ACT-GLOBAL

Purpose:  To determine if NoNO-42 is a safe and effective neuroprotective agent in participants with AIS Selected for thrombolysis with or without EVT 

Inclusion Criteria:

1) Acute ischemic stroke (AIS) selected for thrombolysis with or without EVT. 

2) Onset (last-known-well) time to randomization time within 3 hours. 

3) Ages ≥ 45 to ≤ 90 years. 

4) Disabling stroke defined as a baseline National Institutes of Health Stroke Score (NIHSS) > 5. 

5) Confirmed symptomatic anterior circulation intracranial occlusion. Tandem extracranial carotid and intracranial occlusions are permitted. 

6) Pre-stroke independent functional status in activities of daily living as judged by the enrolling physician. Patient must be living without requiring nursing care. 

7) Consent process completed as per national laws and regulation and the applicable ethics committee requirements. 

Exclusion Criteria:

1) Large extent early ischemic changes/infarct in the ischemic territory on qualifying imaging, defined as early ischemic changes on NCCT. 

2) Any intracranial hemorrhage on qualifying imaging. 

3) Unlikely to initiate study drug/placebo administration before arterial puncture in those selected for EVT. 

4) Estimated or known weight > 115 kg (253 lbs). 

5) Known/suspected pregnancy and/or lactation. 

6) Systolic blood pressure < 90 mmHg 

7) Known prior receipt of NoNO-42 for any reason, including prior enrolment in this trial. 

8) Severe comorbid illness with life expectancy less than 90 days, or likely to prevent completing 90-day follow-up. 

9) Long term care facility resident or prisoner 

10) Participation in another clinical trial investigating a drug or medical device or a neurointerventional or surgical procedure that is not considered as standard care in the 30 days preceding trial enrolment. 

ACT-42 NOTES:

• Study medication box is located at CT room 4. Passcode for the box is 042.

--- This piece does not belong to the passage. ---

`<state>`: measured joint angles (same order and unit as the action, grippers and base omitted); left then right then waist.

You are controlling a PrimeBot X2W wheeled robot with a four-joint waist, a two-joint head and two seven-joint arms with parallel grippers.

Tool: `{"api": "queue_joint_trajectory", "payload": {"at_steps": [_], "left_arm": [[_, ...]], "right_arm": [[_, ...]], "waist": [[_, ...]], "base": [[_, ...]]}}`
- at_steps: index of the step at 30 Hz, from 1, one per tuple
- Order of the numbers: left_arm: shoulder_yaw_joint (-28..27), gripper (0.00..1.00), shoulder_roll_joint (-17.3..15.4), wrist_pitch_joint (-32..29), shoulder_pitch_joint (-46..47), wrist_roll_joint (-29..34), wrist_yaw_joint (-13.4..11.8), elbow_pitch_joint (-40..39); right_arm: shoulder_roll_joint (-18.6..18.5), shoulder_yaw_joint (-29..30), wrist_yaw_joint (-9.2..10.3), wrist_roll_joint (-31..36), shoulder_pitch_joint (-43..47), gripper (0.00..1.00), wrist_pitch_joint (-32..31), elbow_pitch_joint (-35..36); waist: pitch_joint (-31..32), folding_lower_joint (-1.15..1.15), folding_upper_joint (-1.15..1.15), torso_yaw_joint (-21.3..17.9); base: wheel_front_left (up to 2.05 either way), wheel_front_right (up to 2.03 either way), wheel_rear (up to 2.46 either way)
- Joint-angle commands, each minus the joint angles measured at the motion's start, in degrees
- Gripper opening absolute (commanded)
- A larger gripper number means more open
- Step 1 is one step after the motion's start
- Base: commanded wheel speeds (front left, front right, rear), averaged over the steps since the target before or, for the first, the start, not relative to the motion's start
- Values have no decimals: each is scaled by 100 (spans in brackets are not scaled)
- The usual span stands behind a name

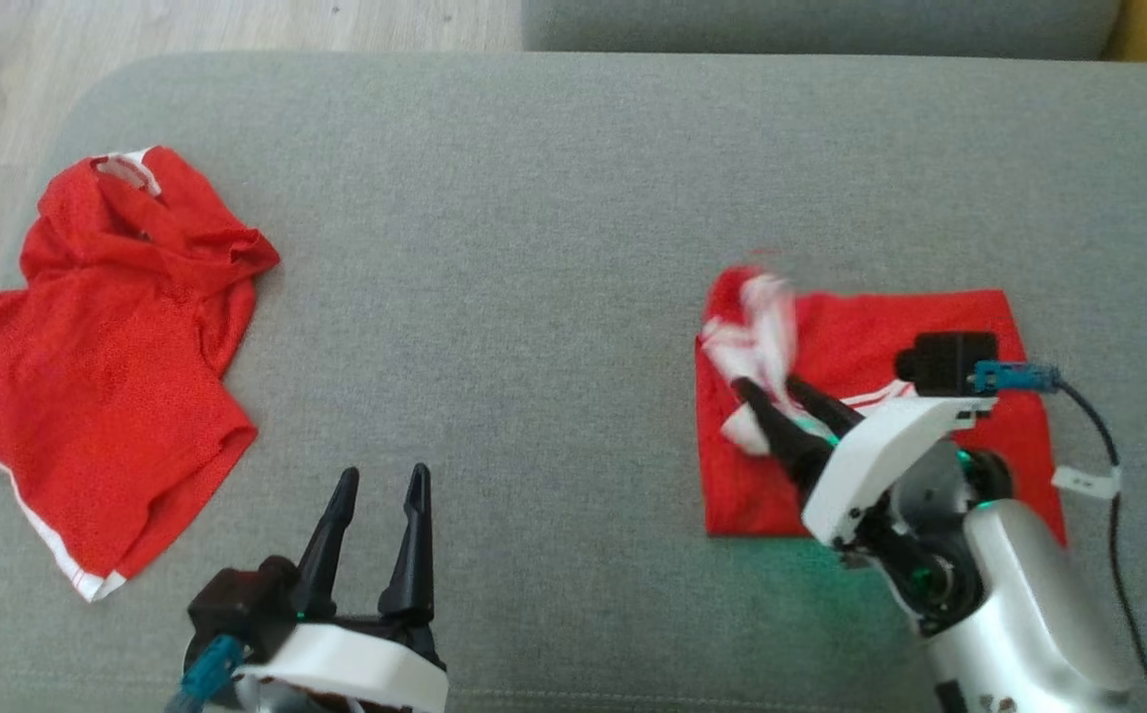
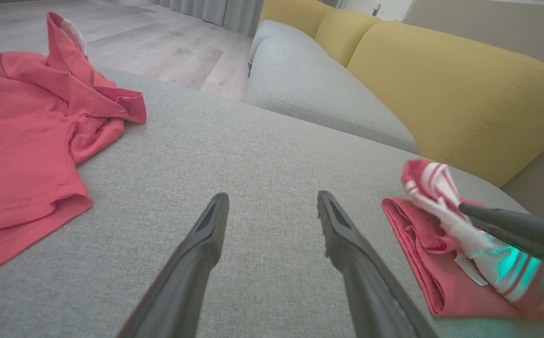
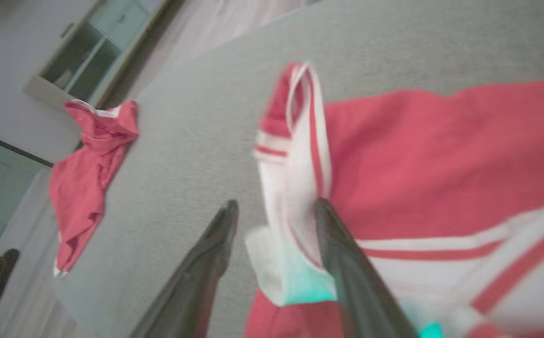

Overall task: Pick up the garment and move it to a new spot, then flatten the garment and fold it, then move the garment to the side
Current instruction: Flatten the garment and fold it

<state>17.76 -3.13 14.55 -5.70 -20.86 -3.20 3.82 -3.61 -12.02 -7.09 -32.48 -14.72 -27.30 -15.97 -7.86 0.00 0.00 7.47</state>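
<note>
The garment (image 1: 881, 322) lies folded into a red rectangle on the right of the grey sofa cushion (image 1: 534, 248). Its white, red-striped band (image 1: 762, 327) sticks up from the left part, blurred. My right gripper (image 1: 767, 382) reaches over the garment from the lower right. In the right wrist view this gripper (image 3: 276, 203) stands open, with the striped band (image 3: 295, 141) loose between its fingers and against the right one. In the left wrist view the folded garment (image 2: 422, 263) and band (image 2: 429, 180) sit at the right. My left gripper (image 1: 383, 473) (image 2: 273, 196) is open and empty over bare cushion.
A second red garment (image 1: 108, 366) (image 2: 18, 155) (image 3: 89, 178) lies crumpled at the cushion's left end, near its edge. Wooden floor (image 1: 237, 25) lies beyond. Another grey cushion (image 2: 309, 84) and a yellow backrest (image 2: 441, 94) are further on. A black cable (image 1: 1113, 465) hangs by my right wrist.
</note>
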Motion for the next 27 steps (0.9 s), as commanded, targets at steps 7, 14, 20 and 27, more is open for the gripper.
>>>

• Study medication box includes all supplies for administration. 

Dose:

Usual Adult:

• 2.6 mg/kg IV x 1 dose (reconstituted and added to 100mL 0.9% NaCl minibag) to a maximum dose of 300mg/10mL (for patients weighing 112-115 kg)

• Patients randomized to placebo will receive 0.9% NaCl bolus via minibag 

Administration:

• NoNO-42 should be reconstituted and diluted according to guidelines outlined below (“Dilution for IV Infusion”)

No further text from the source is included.